Work request
Keep to the lines from the one with "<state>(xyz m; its" through the end of the data, and write them out exactly.

___ Dataset excerpt

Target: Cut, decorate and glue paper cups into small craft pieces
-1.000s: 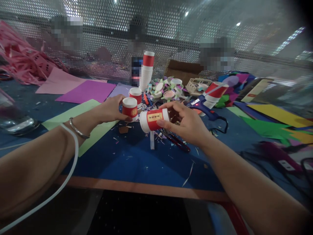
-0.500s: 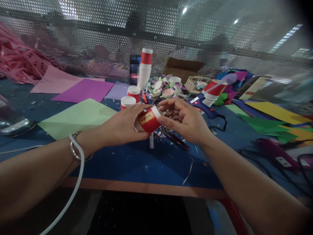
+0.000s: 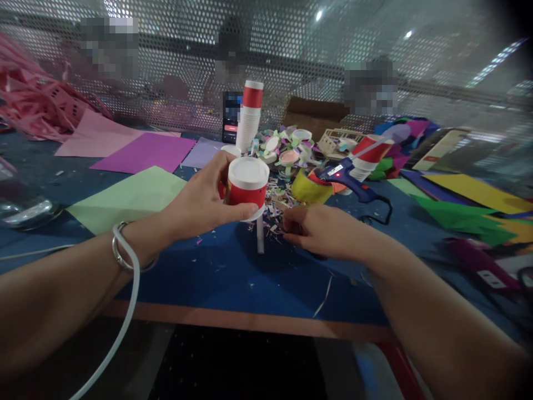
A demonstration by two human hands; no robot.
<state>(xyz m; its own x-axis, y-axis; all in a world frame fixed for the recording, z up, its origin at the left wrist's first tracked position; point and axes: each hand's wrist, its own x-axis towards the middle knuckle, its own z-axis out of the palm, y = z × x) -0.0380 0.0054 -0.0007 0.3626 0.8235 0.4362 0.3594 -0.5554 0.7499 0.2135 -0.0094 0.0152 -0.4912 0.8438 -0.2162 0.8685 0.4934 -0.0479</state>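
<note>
Left hand (image 3: 200, 203) is clamped around a red-and-white paper cup (image 3: 246, 186) held upside down above the tabletop (image 3: 216, 278), while the right hand (image 3: 320, 233), fingers curled together, lies just beside it among paper scraps (image 3: 277, 203); a judgement: cup secured, picking comes next.

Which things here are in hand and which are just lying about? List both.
In hand:
- red paper cup, upside down, held by the left hand
- right hand, fingers down on the paper scraps; what it grips is hidden

Lying about:
- blue glue gun
- stack of cups
- green sheet
- purple sheet
- yellow tape roll
</note>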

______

Completed exercise
<state>(xyz m; its own x-axis, y-axis; all in a world frame fixed for the recording, z up, its origin at the left wrist's first tracked position; point and axes: each hand's wrist, its own x-axis towards the middle knuckle, its own z-axis out of the palm, y = z × x) -0.0380 0.0054 -0.0007 0.3626 0.8235 0.4362 0.3594 -0.5554 0.7499 0.2135 -0.0094 0.0152 -0.4912 0.8438 -0.2162 0.8685 0.4934 -0.0479</state>
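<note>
Left hand (image 3: 200, 203) is clamped around a red-and-white paper cup (image 3: 246, 186) held upside down above the tabletop (image 3: 216, 278), while the right hand (image 3: 320, 233), fingers curled together, lies just beside it among paper scraps (image 3: 277, 203); a judgement: cup secured, picking comes next.

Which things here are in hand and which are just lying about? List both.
In hand:
- red paper cup, upside down, held by the left hand
- right hand, fingers down on the paper scraps; what it grips is hidden

Lying about:
- blue glue gun
- stack of cups
- green sheet
- purple sheet
- yellow tape roll
</note>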

What the exercise asked for is now done.